** Dataset excerpt follows **
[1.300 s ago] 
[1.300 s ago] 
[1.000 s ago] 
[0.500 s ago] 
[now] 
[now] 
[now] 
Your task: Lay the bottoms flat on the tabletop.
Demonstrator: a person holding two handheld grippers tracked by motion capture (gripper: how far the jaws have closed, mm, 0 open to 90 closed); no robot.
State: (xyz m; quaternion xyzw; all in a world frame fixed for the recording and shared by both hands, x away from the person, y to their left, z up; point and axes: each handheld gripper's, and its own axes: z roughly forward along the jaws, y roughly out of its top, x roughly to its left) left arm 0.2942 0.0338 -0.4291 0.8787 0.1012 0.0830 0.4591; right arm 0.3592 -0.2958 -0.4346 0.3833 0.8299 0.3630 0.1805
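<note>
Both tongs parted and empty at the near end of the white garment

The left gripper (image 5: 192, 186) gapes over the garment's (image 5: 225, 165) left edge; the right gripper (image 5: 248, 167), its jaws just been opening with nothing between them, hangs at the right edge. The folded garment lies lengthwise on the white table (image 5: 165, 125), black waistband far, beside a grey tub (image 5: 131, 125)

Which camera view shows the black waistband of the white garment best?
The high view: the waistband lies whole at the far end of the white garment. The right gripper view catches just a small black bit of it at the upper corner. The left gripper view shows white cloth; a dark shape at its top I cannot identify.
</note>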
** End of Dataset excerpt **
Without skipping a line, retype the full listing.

**Answer space**
[1.300 s ago] 
[1.300 s ago] 
[1.000 s ago] 
[0.500 s ago] 
[now] 
[now] 
[now] 
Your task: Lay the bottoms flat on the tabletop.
Demonstrator: a person holding two handheld grippers tracked by motion capture (gripper: how far the jaws have closed, mm, 0 open to 90 closed); no robot.
State: (xyz m; quaternion xyzw; all in a world frame fixed for the recording and shared by both hands, x away from the person, y to their left, z up; point and axes: each handheld gripper's, and its own axes: z roughly forward along the jaws, y roughly out of its top, x roughly to its left) left arm 0.2942 0.0338 -0.4291 0.8787 0.1012 0.0830 0.4591; right arm 0.3592 -0.2958 -0.4346 0.3833 0.8299 0.3630 0.1805
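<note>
Both tongs parted and empty at the near end of the white garment

The left gripper (image 5: 192, 186) gapes over the garment's (image 5: 225, 165) left edge; the right gripper (image 5: 248, 167), its jaws just been opening with nothing between them, hangs at the right edge. The folded garment lies lengthwise on the white table (image 5: 165, 125), black waistband far, beside a grey tub (image 5: 131, 125)

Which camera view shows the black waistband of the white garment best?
The high view: the waistband lies whole at the far end of the white garment. The right gripper view catches just a small black bit of it at the upper corner. The left gripper view shows white cloth; a dark shape at its top I cannot identify.
</note>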

No more output is required for the exercise.